## Problem
Scan the data below for the string "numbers". Copy every line where it appears.

## Input material
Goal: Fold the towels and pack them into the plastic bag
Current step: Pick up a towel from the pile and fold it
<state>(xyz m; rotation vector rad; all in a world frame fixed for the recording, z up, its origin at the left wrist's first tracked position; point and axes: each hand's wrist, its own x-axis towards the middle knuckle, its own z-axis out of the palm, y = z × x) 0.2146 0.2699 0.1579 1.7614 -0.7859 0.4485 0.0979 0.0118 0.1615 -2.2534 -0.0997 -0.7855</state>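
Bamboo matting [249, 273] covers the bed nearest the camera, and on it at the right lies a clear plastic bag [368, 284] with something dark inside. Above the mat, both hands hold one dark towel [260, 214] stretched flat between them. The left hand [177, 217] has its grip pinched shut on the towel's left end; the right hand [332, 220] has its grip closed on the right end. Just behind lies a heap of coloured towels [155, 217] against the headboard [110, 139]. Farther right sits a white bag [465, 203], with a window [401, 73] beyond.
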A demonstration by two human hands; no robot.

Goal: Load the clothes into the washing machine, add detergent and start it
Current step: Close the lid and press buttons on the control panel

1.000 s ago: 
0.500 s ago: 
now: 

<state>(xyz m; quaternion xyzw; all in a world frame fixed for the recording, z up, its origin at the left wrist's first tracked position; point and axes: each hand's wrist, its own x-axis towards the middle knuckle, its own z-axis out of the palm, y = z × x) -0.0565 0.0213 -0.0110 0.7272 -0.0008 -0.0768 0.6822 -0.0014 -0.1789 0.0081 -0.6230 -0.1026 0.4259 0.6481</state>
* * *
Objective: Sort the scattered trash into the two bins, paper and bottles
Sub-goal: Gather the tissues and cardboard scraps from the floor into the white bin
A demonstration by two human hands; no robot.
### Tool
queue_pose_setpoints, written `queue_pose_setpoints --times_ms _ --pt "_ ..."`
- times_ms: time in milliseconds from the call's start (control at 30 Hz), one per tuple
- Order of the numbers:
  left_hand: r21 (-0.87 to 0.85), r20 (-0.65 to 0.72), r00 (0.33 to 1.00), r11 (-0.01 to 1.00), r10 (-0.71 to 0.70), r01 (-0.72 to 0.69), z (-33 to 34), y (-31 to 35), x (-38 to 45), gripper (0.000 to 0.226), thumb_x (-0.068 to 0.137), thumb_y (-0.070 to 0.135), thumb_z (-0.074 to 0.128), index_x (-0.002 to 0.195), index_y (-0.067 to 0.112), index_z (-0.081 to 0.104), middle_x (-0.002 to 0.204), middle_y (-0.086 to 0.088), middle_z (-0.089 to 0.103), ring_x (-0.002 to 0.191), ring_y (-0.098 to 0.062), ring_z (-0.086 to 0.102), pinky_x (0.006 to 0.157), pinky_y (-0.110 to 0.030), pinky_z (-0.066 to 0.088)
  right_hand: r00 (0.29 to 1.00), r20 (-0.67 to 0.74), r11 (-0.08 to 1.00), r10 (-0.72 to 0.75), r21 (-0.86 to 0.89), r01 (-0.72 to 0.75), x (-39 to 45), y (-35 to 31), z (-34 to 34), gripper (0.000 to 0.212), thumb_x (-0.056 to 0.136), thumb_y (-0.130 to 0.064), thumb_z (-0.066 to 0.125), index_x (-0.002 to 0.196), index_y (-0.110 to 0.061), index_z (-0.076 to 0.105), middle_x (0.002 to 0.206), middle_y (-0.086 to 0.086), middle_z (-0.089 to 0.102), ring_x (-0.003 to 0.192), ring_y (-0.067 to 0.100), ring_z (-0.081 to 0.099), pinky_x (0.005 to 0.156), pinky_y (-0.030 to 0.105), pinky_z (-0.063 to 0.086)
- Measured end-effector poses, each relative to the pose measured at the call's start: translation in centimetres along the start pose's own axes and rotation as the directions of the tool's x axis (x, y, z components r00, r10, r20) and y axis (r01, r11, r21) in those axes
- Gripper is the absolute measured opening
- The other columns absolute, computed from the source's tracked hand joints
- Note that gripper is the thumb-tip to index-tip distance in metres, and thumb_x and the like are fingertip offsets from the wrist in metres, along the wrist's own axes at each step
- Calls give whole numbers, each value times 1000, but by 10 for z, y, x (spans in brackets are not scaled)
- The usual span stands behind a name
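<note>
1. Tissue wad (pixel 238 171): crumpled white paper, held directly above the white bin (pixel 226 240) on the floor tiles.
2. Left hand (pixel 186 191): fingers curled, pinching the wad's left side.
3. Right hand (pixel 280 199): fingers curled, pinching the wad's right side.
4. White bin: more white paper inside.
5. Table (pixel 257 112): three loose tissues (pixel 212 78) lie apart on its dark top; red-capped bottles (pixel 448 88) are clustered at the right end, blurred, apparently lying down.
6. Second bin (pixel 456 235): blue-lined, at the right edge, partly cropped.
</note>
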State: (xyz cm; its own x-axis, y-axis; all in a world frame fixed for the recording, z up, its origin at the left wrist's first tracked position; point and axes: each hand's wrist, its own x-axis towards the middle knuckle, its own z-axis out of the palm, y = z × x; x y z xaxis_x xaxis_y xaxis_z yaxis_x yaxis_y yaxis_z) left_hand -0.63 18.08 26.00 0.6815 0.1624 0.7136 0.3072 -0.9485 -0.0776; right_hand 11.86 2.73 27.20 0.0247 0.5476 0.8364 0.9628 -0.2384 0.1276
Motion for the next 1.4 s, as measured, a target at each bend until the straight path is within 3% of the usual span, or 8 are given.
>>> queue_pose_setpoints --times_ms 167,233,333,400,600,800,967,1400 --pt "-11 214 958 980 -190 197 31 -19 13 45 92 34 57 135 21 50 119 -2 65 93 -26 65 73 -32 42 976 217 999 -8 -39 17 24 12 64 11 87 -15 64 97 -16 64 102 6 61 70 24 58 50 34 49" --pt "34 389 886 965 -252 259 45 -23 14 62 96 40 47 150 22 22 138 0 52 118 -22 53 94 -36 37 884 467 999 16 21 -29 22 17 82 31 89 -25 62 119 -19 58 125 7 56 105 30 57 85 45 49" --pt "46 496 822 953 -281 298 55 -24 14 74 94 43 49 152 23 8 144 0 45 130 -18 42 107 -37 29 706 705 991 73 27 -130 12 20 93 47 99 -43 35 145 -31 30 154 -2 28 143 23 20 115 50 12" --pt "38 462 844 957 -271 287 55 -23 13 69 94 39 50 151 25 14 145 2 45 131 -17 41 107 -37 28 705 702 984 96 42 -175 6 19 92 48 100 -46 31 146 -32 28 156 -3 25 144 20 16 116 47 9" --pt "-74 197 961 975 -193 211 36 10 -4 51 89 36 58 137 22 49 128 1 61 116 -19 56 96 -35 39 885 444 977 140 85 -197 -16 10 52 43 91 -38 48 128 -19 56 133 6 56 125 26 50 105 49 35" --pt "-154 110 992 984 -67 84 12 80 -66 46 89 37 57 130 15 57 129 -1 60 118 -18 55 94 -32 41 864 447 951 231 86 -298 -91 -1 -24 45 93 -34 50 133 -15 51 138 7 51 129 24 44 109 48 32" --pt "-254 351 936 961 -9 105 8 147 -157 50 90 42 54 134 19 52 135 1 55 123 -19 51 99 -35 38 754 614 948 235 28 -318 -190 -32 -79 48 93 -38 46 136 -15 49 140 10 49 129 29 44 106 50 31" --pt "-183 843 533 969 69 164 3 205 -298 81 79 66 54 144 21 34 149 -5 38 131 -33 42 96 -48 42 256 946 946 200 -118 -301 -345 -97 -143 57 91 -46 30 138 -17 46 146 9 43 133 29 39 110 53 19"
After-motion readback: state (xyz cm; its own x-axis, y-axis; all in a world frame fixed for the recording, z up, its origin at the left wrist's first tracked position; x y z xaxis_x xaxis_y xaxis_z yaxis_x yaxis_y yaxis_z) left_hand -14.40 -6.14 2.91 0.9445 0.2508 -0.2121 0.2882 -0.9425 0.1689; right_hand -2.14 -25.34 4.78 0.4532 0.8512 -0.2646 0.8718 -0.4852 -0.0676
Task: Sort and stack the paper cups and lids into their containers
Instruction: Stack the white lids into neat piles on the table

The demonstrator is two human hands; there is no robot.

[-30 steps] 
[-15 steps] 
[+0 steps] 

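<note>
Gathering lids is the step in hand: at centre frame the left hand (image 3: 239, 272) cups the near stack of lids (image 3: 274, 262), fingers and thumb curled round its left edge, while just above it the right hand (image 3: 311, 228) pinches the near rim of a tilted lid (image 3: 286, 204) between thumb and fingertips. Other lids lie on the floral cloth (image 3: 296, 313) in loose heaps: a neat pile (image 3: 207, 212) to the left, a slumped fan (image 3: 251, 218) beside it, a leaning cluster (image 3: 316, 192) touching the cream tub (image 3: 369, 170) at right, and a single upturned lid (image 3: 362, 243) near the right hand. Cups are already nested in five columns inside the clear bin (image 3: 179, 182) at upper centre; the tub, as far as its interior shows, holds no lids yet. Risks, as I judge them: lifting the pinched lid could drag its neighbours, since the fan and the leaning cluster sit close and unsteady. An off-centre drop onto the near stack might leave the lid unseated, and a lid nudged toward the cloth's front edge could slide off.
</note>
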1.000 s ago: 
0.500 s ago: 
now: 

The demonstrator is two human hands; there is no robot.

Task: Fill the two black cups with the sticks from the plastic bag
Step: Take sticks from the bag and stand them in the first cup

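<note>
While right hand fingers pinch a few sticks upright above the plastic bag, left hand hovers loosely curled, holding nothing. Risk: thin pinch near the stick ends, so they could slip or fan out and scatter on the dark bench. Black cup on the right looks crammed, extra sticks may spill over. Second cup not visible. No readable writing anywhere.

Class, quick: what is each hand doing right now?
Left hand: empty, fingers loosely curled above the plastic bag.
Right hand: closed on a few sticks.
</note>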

## Answer to this exercise
- Order of the numbers:
- Calls give whole numbers, each value times 1000, but by 10 for z, y, x (spans in brackets are not scaled)

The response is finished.